── INFORMATION SUPPLIED ──

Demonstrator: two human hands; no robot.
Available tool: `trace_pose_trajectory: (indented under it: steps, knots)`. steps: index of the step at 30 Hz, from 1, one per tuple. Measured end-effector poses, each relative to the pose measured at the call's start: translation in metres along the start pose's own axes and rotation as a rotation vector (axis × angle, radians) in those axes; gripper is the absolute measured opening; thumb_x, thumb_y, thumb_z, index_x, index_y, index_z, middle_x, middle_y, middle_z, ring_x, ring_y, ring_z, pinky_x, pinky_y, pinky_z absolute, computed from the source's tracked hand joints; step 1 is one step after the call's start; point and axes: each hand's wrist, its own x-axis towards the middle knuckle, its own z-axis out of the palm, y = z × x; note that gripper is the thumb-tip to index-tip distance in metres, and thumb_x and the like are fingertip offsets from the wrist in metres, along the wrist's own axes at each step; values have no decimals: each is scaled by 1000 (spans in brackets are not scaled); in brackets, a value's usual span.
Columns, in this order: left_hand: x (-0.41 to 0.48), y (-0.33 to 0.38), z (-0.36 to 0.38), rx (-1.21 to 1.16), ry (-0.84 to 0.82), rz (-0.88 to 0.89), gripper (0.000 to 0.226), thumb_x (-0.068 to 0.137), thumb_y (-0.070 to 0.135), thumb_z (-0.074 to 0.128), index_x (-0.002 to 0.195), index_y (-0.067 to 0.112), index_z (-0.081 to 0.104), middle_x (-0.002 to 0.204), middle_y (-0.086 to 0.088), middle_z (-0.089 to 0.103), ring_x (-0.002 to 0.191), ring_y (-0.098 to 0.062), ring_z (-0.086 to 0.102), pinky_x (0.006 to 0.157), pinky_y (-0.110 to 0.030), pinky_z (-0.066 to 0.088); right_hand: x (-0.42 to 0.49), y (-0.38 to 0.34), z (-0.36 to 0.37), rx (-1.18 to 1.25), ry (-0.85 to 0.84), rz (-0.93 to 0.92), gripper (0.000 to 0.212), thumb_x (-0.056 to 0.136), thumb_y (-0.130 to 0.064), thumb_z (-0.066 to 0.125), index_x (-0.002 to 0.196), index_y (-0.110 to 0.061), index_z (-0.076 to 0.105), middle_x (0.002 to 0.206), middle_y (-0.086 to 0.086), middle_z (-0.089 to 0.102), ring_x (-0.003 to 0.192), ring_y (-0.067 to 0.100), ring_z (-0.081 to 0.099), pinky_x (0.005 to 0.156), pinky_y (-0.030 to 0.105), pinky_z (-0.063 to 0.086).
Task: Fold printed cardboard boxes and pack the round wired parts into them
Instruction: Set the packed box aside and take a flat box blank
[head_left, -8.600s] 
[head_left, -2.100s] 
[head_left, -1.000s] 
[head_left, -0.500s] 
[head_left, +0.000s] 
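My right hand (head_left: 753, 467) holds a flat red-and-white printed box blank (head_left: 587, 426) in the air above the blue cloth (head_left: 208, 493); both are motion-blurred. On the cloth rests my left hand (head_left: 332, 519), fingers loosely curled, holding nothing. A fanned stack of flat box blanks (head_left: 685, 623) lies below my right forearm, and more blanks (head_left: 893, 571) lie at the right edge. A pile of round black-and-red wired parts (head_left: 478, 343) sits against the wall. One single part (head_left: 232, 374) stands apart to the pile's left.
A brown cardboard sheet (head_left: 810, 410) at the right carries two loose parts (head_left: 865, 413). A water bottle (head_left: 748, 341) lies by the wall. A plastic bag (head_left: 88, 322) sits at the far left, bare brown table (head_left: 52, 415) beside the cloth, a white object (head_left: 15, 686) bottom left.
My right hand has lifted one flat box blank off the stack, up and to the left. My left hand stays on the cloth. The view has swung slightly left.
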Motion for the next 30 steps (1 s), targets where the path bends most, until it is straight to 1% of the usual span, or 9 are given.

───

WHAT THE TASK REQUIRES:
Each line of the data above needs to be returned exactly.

ANSWER BELOW:
Demonstrator: two human hands; no robot.
Available tool: `trace_pose_trajectory: (indented under it: steps, knots)`. steps: index of the step at 30 Hz, from 1, one per tuple. Measured end-effector poses, each relative to the pose measured at the call's start: translation in metres along the start pose's own axes and rotation as a rotation vector (axis × angle, radians) in those axes; gripper is the absolute measured opening; thumb_x, thumb_y, thumb_z, index_x, index_y, index_z, middle_x, middle_y, middle_z, ring_x, ring_y, ring_z, pinky_x, pinky_y, pinky_z absolute, computed from the source's tracked hand joints; step 1 is one step after the call's start; point and axes: each hand's wrist, its own x-axis towards the middle knuckle, its own z-axis out of the palm, y = z × x; note that gripper is the thumb-tip to index-tip distance in metres, and thumb_x and the like are fingertip offsets from the wrist in metres, along the wrist's own axes at each step; values have no decimals: each is scaled by 1000 (spans in brackets are not scaled); in brackets, a value's usual span.
Columns, in this order: left_hand: x (-0.41 to 0.48), y (-0.33 to 0.38), z (-0.36 to 0.38), rx (-1.21 to 1.16), ry (-0.84 to 0.82), rz (-0.88 to 0.89), gripper (0.000 to 0.226), thumb_x (-0.068 to 0.137), thumb_y (-0.070 to 0.135), thumb_z (-0.074 to 0.128), index_x (-0.002 to 0.195), index_y (-0.067 to 0.112), index_z (-0.081 to 0.104), middle_x (-0.002 to 0.204), middle_y (-0.086 to 0.088), middle_z (-0.089 to 0.103), ring_x (-0.002 to 0.191), ring_y (-0.098 to 0.062), ring_z (-0.086 to 0.102), pinky_x (0.006 to 0.157), pinky_y (-0.110 to 0.030), pinky_z (-0.066 to 0.088); right_hand: x (-0.42 to 0.49), y (-0.38 to 0.34), z (-0.36 to 0.37), rx (-1.18 to 1.25), ry (-0.85 to 0.84), rz (-0.93 to 0.92), gripper (0.000 to 0.212), thumb_x (-0.056 to 0.136), thumb_y (-0.130 to 0.064), thumb_z (-0.066 to 0.125), index_x (-0.002 to 0.196), index_y (-0.110 to 0.061), index_z (-0.076 to 0.105), middle_x (0.002 to 0.206), middle_y (-0.086 to 0.086), middle_z (-0.089 to 0.102), ring_x (-0.003 to 0.192), ring_y (-0.067 to 0.100), ring_z (-0.081 to 0.099), pinky_x (0.005 to 0.156), pinky_y (-0.030 to 0.105), pinky_z (-0.063 to 0.086).
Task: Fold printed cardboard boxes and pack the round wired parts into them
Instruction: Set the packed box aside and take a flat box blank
[head_left, -8.600s] 
[head_left, -2.100s] 
[head_left, -1.000s] 
[head_left, -0.500s] 
[head_left, +0.000s] 
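My right hand (head_left: 753, 467) holds a flat red-and-white printed box blank (head_left: 587, 426) in the air above the blue cloth (head_left: 208, 493); both are motion-blurred. On the cloth rests my left hand (head_left: 332, 519), fingers loosely curled, holding nothing. A fanned stack of flat box blanks (head_left: 685, 623) lies below my right forearm, and more blanks (head_left: 893, 571) lie at the right edge. A pile of round black-and-red wired parts (head_left: 478, 343) sits against the wall. One single part (head_left: 232, 374) stands apart to the pile's left.
A brown cardboard sheet (head_left: 810, 410) at the right carries two loose parts (head_left: 865, 413). A water bottle (head_left: 748, 341) lies by the wall. A plastic bag (head_left: 88, 322) sits at the far left, bare brown table (head_left: 52, 415) beside the cloth, a white object (head_left: 15, 686) bottom left.
My right hand has lifted one flat box blank off the stack, up and to the left. My left hand stays on the cloth. The view has swung slightly left.
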Motion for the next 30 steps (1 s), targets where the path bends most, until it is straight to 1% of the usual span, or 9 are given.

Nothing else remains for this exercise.